- [ABOUT THIS TASK]
When you return the data, keep every word exact and include none of the images.

- - - -

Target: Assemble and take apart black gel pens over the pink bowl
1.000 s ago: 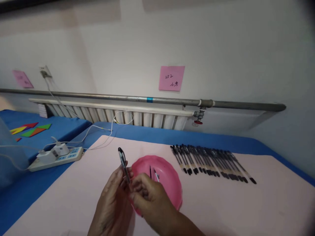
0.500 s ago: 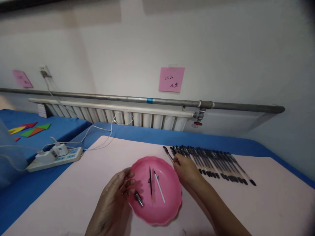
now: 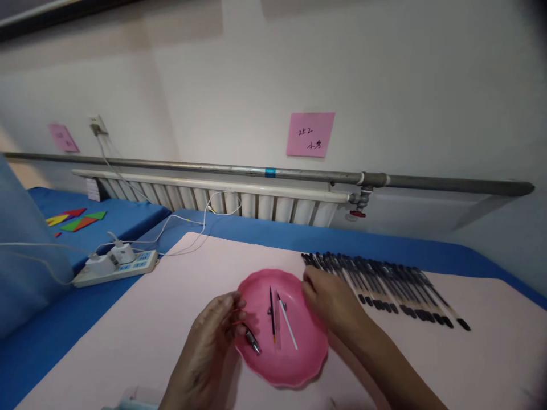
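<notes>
A pink dish (image 3: 299, 364) sits on the pink mat (image 3: 128, 341) in front of me. In it lie a thin black refill (image 3: 272, 313), a clear barrel (image 3: 277, 324), a white stick (image 3: 289, 323) and a short dark pen tip piece (image 3: 253, 343). My left hand (image 3: 209, 347) rests at the dish's left rim, fingers loosely stretched, right beside the tip piece. My right hand (image 3: 331, 304) lies at the dish's right rim, fingers loosely curved with nothing seen in them, next to the left end of a row of several black pens (image 3: 384, 282).
A white power strip (image 3: 115, 265) with plugs and cables lies at the left on the blue table cover (image 3: 51, 341). Coloured flat shapes (image 3: 77, 219) lie on the far left table. A radiator (image 3: 213, 199) and pipe run along the wall, under a pink note (image 3: 310, 134).
A second ago both hands held a pen above the dish. My right hand then laid it at the left end of the pen row and now draws back toward the dish.
</notes>
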`<state>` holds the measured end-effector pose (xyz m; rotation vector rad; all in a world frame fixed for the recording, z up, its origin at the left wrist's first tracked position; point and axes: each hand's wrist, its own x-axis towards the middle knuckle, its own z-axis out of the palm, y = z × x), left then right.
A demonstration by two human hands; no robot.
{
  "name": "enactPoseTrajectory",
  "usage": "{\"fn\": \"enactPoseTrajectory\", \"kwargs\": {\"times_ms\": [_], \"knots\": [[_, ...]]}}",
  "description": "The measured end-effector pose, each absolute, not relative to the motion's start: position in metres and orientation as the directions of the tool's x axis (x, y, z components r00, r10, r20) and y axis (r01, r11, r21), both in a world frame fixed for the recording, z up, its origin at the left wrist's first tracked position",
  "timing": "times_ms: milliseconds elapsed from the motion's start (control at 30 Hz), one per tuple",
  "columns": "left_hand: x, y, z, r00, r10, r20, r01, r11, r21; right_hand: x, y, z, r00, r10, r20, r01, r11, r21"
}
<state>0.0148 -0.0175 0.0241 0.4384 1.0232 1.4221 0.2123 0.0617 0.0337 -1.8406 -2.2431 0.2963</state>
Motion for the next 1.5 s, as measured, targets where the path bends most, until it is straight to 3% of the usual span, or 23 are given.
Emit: {"fn": "enactPoseTrajectory", "kwargs": {"times_ms": [100,167,333,400,500,633,733,933,1267,1367,1500], "knots": [[0.015,-0.017,0.02,-0.175,0.937,-0.303,-0.489,0.185,0.852,0.19,0.047,0.031,-0.368,0.93,0.022,0.87,0.352,-0.346],[0.015,-0.018,0.018,-0.222,0.939,-0.262,-0.321,0.183,0.929,0.181,0.04,0.025,-0.433,0.901,-0.019,0.844,0.398,-0.36],[0.017,-0.02,0.013,-0.28,0.959,-0.047,0.157,0.094,0.983,0.175,0.038,0.012,-0.429,0.9,-0.083,0.862,0.38,-0.337],[0.018,-0.019,0.009,-0.263,0.961,0.091,0.422,0.03,0.906,0.174,0.038,0.011,-0.431,0.898,-0.091,0.863,0.381,-0.331],[0.024,-0.016,0.003,-0.138,0.972,0.188,0.752,-0.021,0.659,0.171,0.037,0.01,-0.457,0.886,-0.074,0.849,0.41,-0.334],[0.035,-0.015,0.0,-0.078,0.983,0.167,0.91,0.002,0.414,0.169,0.037,0.007,-0.455,0.886,-0.089,0.857,0.409,-0.313],[0.039,-0.015,0.0,-0.053,0.98,0.194,0.926,-0.025,0.377,0.17,0.038,0.007,-0.438,0.892,-0.115,0.874,0.393,-0.285],[0.04,-0.012,-0.009,-0.108,0.95,0.292,0.854,-0.062,0.516,0.167,0.038,0.016,-0.374,0.91,-0.176,0.915,0.331,-0.231],[0.034,-0.012,0.002,-0.15,0.958,0.244,0.775,-0.039,0.631,0.162,0.035,0.015,-0.327,0.928,-0.177,0.934,0.289,-0.21],[0.029,-0.013,0.009,-0.204,0.963,0.174,0.628,-0.008,0.778,0.163,0.034,0.013,-0.338,0.929,-0.153,0.92,0.292,-0.262],[0.022,-0.013,0.013,-0.254,0.966,-0.044,0.21,0.1,0.973,0.168,0.038,0.013,-0.335,0.939,-0.076,0.883,0.285,-0.373]]}}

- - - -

- [OUTPUT]
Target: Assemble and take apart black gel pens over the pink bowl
1.000 s ago: 
0.500 s ago: 
now: 
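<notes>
A pink dish (image 3: 299, 364) sits on the pink mat (image 3: 128, 341) in front of me. In it lie a thin black refill (image 3: 272, 313), a clear barrel (image 3: 277, 324), a white stick (image 3: 289, 323) and a short dark pen tip piece (image 3: 253, 343). My left hand (image 3: 209, 347) rests at the dish's left rim, fingers loosely stretched, right beside the tip piece. My right hand (image 3: 331, 304) lies at the dish's right rim, fingers loosely curved with nothing seen in them, next to the left end of a row of several black pens (image 3: 384, 282).
A white power strip (image 3: 115, 265) with plugs and cables lies at the left on the blue table cover (image 3: 51, 341). Coloured flat shapes (image 3: 77, 219) lie on the far left table. A radiator (image 3: 213, 199) and pipe run along the wall, under a pink note (image 3: 310, 134).
A second ago both hands held a pen above the dish. My right hand then laid it at the left end of the pen row and now draws back toward the dish.
</notes>
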`<state>` holds the measured end-effector pose (xyz m; rotation vector rad; all in a world frame fixed for the recording, z up, its origin at the left wrist's first tracked position; point and axes: each hand's wrist, its own x-axis towards the middle knuckle, its own z-axis out of the palm, y = z × x), left then right.
A demonstration by two human hands; no robot.
{
  "name": "enactPoseTrajectory",
  "usage": "{\"fn\": \"enactPoseTrajectory\", \"kwargs\": {\"times_ms\": [_], \"knots\": [[_, ...]]}}",
  "description": "The measured end-effector pose, each absolute, not relative to the motion's start: position in metres and orientation as the directions of the tool's x axis (x, y, z components r00, r10, r20) and y axis (r01, r11, r21), both in a world frame fixed for the recording, z up, its origin at the left wrist's first tracked position",
  "timing": "times_ms: milliseconds elapsed from the motion's start (control at 30 Hz), one per tuple",
  "columns": "left_hand: x, y, z, r00, r10, r20, r01, r11, r21; right_hand: x, y, z, r00, r10, r20, r01, r11, r21"
}
<state>0.0148 -0.0175 0.0241 0.4384 1.0232 1.4221 0.2123 0.0617 0.0337 -1.8406 -2.2431 0.2963</state>
Motion for the next 1.5 s, as measured, targets where the path bends most, until it is straight to 3% of the usual span, or 23 are given.
Emit: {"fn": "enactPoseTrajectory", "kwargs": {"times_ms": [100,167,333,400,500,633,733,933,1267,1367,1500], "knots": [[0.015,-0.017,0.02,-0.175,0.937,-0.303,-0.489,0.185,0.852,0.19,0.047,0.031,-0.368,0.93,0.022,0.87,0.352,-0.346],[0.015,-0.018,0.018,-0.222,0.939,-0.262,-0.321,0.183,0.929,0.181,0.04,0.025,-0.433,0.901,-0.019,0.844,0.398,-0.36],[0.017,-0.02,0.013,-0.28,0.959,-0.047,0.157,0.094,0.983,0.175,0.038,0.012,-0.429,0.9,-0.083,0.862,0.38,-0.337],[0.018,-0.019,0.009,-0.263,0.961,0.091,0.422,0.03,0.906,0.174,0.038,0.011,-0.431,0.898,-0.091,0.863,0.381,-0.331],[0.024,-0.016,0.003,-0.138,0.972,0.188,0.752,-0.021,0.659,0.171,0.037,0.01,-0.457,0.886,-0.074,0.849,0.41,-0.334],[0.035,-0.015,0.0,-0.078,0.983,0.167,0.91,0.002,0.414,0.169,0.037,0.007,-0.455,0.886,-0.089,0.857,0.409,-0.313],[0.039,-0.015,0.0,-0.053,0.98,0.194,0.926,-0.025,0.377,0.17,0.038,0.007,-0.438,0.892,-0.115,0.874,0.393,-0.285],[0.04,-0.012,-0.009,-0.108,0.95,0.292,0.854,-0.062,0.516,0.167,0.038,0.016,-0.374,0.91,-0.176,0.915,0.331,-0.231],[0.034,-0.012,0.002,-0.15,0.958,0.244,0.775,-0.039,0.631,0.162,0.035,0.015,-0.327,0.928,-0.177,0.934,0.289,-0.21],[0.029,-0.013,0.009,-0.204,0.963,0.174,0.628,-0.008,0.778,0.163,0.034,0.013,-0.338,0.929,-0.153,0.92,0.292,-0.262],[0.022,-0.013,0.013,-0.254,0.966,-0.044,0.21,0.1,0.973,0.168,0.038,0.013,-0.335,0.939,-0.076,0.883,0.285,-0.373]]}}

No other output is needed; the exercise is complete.